### [ASSIGNMENT]
Print all the data that follows exactly, images excluded.

....................

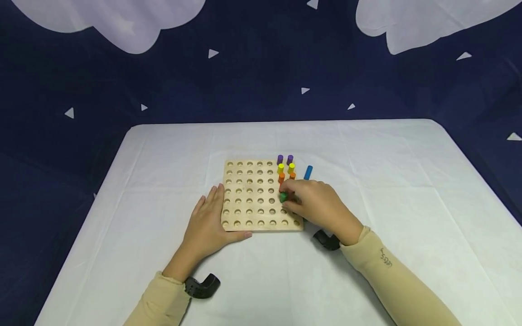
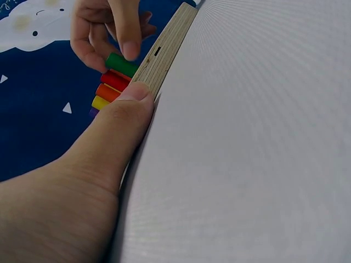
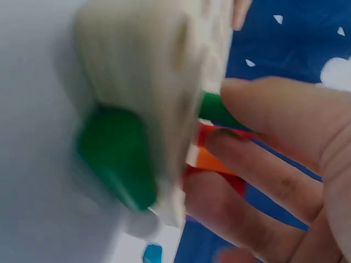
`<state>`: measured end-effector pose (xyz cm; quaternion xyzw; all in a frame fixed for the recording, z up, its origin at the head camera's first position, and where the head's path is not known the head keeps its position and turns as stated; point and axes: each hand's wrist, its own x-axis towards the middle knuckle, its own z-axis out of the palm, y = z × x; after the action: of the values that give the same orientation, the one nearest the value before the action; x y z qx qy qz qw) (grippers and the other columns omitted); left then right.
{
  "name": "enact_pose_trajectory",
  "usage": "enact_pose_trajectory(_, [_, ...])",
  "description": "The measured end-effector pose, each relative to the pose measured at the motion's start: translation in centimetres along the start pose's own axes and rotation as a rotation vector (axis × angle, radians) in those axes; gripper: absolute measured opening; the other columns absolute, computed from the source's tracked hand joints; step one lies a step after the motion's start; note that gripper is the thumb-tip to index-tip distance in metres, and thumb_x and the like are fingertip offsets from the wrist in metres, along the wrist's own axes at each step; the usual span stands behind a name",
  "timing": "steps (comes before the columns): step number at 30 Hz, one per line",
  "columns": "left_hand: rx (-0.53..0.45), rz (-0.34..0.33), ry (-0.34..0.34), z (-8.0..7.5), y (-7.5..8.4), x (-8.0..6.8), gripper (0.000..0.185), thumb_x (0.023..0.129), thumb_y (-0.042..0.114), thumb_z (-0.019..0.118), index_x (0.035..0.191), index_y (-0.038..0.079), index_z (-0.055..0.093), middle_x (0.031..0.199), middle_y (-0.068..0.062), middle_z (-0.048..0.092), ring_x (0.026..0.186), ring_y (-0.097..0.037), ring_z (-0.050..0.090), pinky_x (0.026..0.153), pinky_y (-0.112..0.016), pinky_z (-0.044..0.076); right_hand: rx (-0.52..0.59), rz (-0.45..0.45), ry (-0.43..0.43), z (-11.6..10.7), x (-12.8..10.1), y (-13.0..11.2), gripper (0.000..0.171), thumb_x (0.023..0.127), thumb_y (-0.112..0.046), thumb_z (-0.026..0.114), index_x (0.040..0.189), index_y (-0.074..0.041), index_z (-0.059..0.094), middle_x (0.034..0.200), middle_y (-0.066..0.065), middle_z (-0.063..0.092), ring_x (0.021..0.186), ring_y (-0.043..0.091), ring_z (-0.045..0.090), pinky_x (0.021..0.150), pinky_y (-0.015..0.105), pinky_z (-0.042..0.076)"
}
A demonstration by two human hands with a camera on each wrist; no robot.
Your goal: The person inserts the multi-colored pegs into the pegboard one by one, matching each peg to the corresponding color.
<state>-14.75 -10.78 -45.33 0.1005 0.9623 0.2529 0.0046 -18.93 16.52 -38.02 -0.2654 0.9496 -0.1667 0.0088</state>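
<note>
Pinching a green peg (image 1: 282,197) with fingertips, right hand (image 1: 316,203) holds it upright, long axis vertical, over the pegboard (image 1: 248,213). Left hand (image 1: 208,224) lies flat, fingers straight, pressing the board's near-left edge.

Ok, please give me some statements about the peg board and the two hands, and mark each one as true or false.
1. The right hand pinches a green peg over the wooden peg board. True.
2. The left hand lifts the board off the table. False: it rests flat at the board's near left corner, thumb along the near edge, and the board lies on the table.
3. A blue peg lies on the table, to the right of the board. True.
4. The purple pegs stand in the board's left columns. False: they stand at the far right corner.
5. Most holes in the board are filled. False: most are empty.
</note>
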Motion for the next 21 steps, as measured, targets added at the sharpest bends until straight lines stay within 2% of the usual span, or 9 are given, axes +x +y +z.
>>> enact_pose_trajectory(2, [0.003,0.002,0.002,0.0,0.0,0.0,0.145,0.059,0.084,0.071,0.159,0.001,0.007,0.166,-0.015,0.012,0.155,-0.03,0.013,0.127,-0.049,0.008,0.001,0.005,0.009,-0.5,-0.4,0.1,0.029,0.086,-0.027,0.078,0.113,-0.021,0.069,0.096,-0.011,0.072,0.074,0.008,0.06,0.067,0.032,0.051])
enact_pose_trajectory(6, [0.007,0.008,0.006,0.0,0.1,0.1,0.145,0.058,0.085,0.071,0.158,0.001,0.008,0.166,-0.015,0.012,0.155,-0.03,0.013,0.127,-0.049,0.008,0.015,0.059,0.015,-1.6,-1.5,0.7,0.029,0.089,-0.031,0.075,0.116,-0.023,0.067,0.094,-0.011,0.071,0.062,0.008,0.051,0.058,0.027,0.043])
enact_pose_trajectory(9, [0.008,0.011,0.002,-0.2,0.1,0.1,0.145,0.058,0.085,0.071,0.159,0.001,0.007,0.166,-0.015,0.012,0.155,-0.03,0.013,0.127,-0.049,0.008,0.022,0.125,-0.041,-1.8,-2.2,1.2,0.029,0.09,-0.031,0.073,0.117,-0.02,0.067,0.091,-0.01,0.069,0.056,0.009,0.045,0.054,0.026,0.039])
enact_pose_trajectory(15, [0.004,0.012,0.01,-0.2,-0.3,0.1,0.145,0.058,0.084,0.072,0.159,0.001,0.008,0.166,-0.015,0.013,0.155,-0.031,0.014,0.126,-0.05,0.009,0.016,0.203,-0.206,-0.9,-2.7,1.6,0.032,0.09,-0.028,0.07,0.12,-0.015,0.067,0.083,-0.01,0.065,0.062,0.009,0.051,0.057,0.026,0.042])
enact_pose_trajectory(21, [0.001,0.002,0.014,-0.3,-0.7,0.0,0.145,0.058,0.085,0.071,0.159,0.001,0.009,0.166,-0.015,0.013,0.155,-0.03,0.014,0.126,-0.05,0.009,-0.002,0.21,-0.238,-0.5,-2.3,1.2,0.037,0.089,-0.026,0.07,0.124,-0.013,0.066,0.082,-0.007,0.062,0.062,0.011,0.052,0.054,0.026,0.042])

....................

### [RESULT OF THE EXERCISE]
`<state>`: measured end-effector pose (xyz cm; quaternion xyzw; all in a frame fixed for the recording, z up, its origin at the head camera's first position, and where the head's path is not known the head keeps its position and turns as stated; point and axes: each hand's wrist, its own x-axis towards the middle knuckle, its own z-axis out of the palm, y = z × x; after the action: of the values that give the same orientation, the one nearest the value before the action; x y z qx qy qz qw) (grippers and the other columns omitted); left then right.
{
  "name": "enact_pose_trajectory",
  "usage": "enact_pose_trajectory(_, [_, ...])",
  "description": "The measured end-effector pose, each relative to the pose measured at the motion's start: translation in centimetres along the start pose's own axes and rotation as a rotation vector (axis × angle, radians) in those axes; gripper: absolute measured opening; the other columns absolute, computed from the source's tracked hand joints; step one lies a step after the motion's start; note that gripper is the thumb-tip to index-tip distance in metres, and thumb_x and the like are fingertip offsets from the wrist in metres, along the wrist's own axes at each step; the usual span stands behind a name",
  "timing": "steps (comes before the columns): step number at 30 Hz, one per line",
  "columns": "left_hand: rx (-0.53..0.45), rz (-0.34..0.33), ry (-0.34..0.34), z (-8.0..7.5), y (-7.5..8.4), x (-8.0..6.8), gripper (0.000..0.185), thumb_x (0.023..0.129), thumb_y (-0.042..0.114), thumb_z (-0.019..0.118), index_x (0.035..0.191), index_y (-0.038..0.079), index_z (-0.055..0.093), middle_x (0.031..0.199), middle_y (-0.068..0.062), middle_z (-0.048..0.092), ring_x (0.026..0.186), ring_y (-0.097..0.037), ring_z (-0.050..0.090), pinky_x (0.026..0.153), pinky_y (-0.112..0.016), pinky_z (-0.044..0.076); right_hand: rx (-0.52..0.59), rz (-0.45..0.45), ry (-0.43..0.43), z (-11.6..10.7), x (-12.8..10.1), y (-13.0..11.2), gripper (0.000..0.171), thumb_x (0.023..0.127), thumb_y (-0.112..0.046), thumb_z (-0.026..0.114), index_x (0.040..0.189), index_y (-0.074..0.041), index_z (-0.059..0.094), middle_x (0.034..0.200), middle_y (-0.066..0.065), middle_z (-0.063..0.092), ring_x (0.021..0.186), ring_y (-0.043..0.091), ring_z (-0.045..0.090), pinky_x (0.021..0.150), pinky_y (-0.015..0.105), pinky_z (-0.042..0.076)"
}
A demonstration by two human hands with a camera on each wrist; no robot.
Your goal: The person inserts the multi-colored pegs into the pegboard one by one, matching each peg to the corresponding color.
<state>-14.75 -10.78 -45.33 0.1005 0.9623 0.2529 0.0046 -18.93 16.52 -38.02 -0.2654 0.9496 -0.1667 0.0088</state>
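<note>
Pinching a green peg (image 1: 282,197) with fingertips, right hand (image 1: 316,203) holds it upright, long axis vertical, over the pegboard (image 1: 248,213). Left hand (image 1: 208,224) lies flat, fingers straight, pressing the board's near-left edge.

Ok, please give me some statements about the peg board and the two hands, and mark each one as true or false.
1. The right hand pinches a green peg over the wooden peg board. True.
2. The left hand lifts the board off the table. False: it rests flat at the board's near left corner, thumb along the near edge, and the board lies on the table.
3. A blue peg lies on the table, to the right of the board. True.
4. The purple pegs stand in the board's left columns. False: they stand at the far right corner.
5. Most holes in the board are filled. False: most are empty.
</note>
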Motion for the next 21 steps, as measured, targets added at the sharpest bends until straight lines stay within 2% of the usual span, or 9 are given, axes +x +y +z.
>>> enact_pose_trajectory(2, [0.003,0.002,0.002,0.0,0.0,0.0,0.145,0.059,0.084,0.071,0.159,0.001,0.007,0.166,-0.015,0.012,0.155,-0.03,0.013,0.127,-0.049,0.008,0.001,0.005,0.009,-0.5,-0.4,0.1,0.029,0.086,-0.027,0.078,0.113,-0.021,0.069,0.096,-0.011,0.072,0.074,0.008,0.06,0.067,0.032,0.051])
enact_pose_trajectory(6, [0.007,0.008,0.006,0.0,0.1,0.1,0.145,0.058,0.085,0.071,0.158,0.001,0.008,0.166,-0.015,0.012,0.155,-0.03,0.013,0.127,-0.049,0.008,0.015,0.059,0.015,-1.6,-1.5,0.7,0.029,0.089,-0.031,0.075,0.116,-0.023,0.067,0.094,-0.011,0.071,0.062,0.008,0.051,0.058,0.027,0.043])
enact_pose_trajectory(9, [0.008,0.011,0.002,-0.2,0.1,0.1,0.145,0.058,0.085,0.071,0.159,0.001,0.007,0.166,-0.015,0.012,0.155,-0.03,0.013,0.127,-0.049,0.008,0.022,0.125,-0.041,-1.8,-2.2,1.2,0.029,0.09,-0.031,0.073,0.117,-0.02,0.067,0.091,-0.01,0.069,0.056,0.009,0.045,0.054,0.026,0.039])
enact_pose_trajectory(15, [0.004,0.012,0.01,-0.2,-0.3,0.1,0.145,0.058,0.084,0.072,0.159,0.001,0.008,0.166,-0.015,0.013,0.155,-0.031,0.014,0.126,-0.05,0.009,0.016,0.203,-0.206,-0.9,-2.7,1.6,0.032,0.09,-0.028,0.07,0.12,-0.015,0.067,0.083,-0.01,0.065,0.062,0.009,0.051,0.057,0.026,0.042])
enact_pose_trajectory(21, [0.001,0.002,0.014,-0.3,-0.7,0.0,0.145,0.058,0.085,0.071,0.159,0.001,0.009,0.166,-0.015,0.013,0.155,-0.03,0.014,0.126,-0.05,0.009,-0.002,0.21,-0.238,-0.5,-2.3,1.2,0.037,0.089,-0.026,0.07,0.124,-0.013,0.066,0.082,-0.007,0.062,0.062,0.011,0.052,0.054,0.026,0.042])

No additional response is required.